Press release 2020/229 from

On 31 August it will be exactly 100 years since the death of Wilhelm Maximilian Wundt (1832–1920). In 1879, after being appointed professor of philosophy at Leipzig University, Wundt founded the world’s first university institute of psychology. Subject textbooks describe the founding of this institute as the birth of modern scientific psychology. The Institute will commemorate him with a ceremony.

An outstanding philosopher who was already compared to Aristotle and Gottfried Wilhelm Leibniz during his lifetime was William Maximilian Wundt, born in 1832 in Neckerau near Mannheim. He studied medicine and completed his habilitation in Heidelberg in 1857. After holding various positions in Germany and abroad, he was finally appointed professor of philosophy at Leipzig University in 1875. Wundt worked here until 1917.

At that time, Leipzig was the perfect place for Wilhelm Wundt, explains Professor Jörg Jescheniak, the director of Leipzig’s Institute of Psychology - Wilhelm Wundt: “In the 19th century, the trade fair city was a leading commercial centre, and at the same time a city of culture, books and publishing, the bourgeoisie and academia.
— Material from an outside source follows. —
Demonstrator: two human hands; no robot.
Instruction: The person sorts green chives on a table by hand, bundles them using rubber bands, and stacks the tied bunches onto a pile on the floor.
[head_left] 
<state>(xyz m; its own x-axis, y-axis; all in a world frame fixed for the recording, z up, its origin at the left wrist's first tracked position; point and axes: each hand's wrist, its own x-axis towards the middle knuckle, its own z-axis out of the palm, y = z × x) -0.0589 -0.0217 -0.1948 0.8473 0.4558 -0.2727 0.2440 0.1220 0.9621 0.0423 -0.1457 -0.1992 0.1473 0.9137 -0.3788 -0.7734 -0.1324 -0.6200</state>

His newly founded Psychologisches Institut soon attracted large numbers of staff and students, who in turn became leading international figures in psychological schools of thought and sub-disciplines. This was a boon for the city of Leipzig and of course also for our university,” said Jescheniak. Wundt made a significant contribution to the academic establishment of a discipline which today is highly influential not only through basic research in a wide variety of fields, but above all through practical work in many fields of application. These include psychological psychotherapy and counselling, personnel selection and development, and school psychology.

Wundt’s unique significance as the founder of modern scientific psychology was already acknowledged with a number of high-ranking honours during his own lifetime. These included honorary doctorates and memberships of the universities of Budapest, Göttingen, Leipzig and Moscow, and numerous honorary memberships in international scientific societies and academies. Today, original equipment, furniture and documents from the early days of the Institute are kept in a collection in a special memorial room, where they are regularly shown to members of public from all over the world.

Leipzig University’s Institute of Psychology will honour Wilhelm Wundt in a ceremony at 5pm on 31 August. The event will take place at the “Wundt oak tree” in Clara Zetkin Park. Among others, Wundt expert Professor Erich Schröger from the Institute of Psychology will talk about the life and work of the founder of modern scientific psychology. A few months before Wundt’s death, at the behest of the city of Leipzig, this oak tree was planted with a wooden plaque in honour of Wundt, who was an honorary citizen of the city. This plaque was lost in the post-war years and will now be replaced by a metal plaque at the ceremony. Members of the press are welcome to attend the event.